_Task item_
Set down each line of the material that follows exactly, and leave its pictures out.

*** Block opens ***

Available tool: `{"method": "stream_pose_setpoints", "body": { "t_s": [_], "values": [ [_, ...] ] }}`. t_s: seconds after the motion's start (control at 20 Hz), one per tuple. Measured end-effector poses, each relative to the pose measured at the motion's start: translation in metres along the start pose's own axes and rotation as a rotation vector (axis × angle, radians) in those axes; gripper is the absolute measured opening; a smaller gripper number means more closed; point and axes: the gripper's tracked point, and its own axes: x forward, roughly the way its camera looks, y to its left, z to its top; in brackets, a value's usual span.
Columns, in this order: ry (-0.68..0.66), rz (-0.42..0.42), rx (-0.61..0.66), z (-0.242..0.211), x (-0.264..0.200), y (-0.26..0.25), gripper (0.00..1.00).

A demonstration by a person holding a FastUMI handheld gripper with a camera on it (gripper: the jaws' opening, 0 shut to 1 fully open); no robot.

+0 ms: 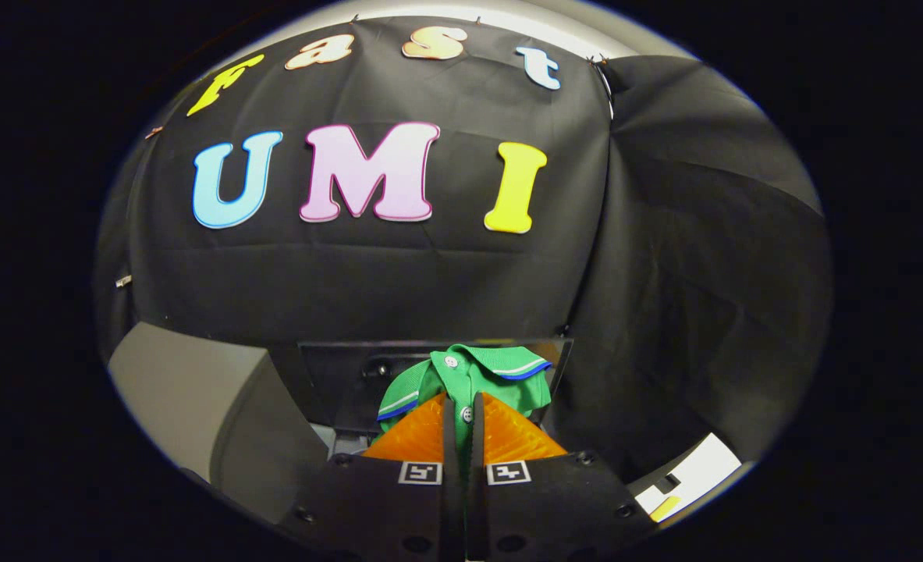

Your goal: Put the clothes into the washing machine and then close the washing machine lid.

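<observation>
From the camera riding on the tongs, I see both fingers drawn nearly together, with a thin strip of green fabric pinched in the narrow gap between them. The tongs are clenched on the green polo shirt, which bunches up just past the fingertips; its collar, trimmed with a white and blue stripe, spreads to either side, and two pale buttons sit along the placket right at the tips.

Directly behind the shirt I see a dark, flat, upright panel; I cannot tell for sure whether it is the washing machine's raised lid. To the left of the tongs lies a pale grey surface, and to the right, lower down, a white sheet with a yellow mark. Black cloth forms the backdrop beyond everything.
</observation>
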Motion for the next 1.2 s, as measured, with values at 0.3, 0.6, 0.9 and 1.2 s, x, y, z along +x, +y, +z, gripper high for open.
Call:
{"method": "stream_pose_setpoints", "body": {
  "t_s": [0.3, 0.6, 0.9, 1.2],
  "values": [
    [0.145, 0.007, -0.061, -0.087, 0.045, 0.012, 0.07],
    [0.312, 0.014, -0.094, -0.17, 0.08, 0.019, 0.07],
    [0.485, 0.054, -0.098, -0.245, 0.105, 0.026, 0.07],
    [0.642, 0.131, -0.091, -0.285, 0.11, 0.026, 0.06]
  ]
}}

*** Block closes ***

_Exercise output_
Available tool: `{"method": "stream_pose_setpoints", "body": { "t_s": [_], "values": [ [_, ...] ] }}`. t_s: seconds after the motion's start (control at 20 Hz), one per tuple. Measured end-effector poses, each relative to the pose measured at the motion's start: translation in metres along the start pose's own axes and rotation as a rotation vector (axis × angle, radians) in those axes; gripper is the absolute measured opening; a smaller gripper number means more closed; point and axes: the gripper's tracked point, and its own axes: x forward, roughly the way its camera looks, y to its left, z to its top; in brackets, a value's usual span.
Columns, in this order: ry (-0.68..0.66), rz (-0.42..0.42), rx (-0.61..0.66), z (-0.242..0.211), x (-0.264..0.200), y (-0.26..0.25), gripper (0.00..1.00).

A demonstration by a person holding a FastUMI handheld gripper with a camera on it (gripper: the jaws' opening, 0 shut to 1 fully open); no robot.

+0 ms: 

Your goal: Put the clothes into the washing machine and then close the washing machine lid.

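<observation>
From the camera riding on the tongs, I see both fingers drawn nearly together, with a thin strip of green fabric pinched in the narrow gap between them. The tongs are clenched on the green polo shirt, which bunches up just past the fingertips; its collar, trimmed with a white and blue stripe, spreads to either side, and two pale buttons sit along the placket right at the tips.

Directly behind the shirt I see a dark, flat, upright panel; I cannot tell for sure whether it is the washing machine's raised lid. To the left of the tongs lies a pale grey surface, and to the right, lower down, a white sheet with a yellow mark. Black cloth forms the backdrop beyond everything.
</observation>
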Motion for the next 1.2 s, as measured, with values at 0.3, 0.6, 0.9 and 1.2 s, x, y, z along +x, +y, +z, gripper high for open.
Call:
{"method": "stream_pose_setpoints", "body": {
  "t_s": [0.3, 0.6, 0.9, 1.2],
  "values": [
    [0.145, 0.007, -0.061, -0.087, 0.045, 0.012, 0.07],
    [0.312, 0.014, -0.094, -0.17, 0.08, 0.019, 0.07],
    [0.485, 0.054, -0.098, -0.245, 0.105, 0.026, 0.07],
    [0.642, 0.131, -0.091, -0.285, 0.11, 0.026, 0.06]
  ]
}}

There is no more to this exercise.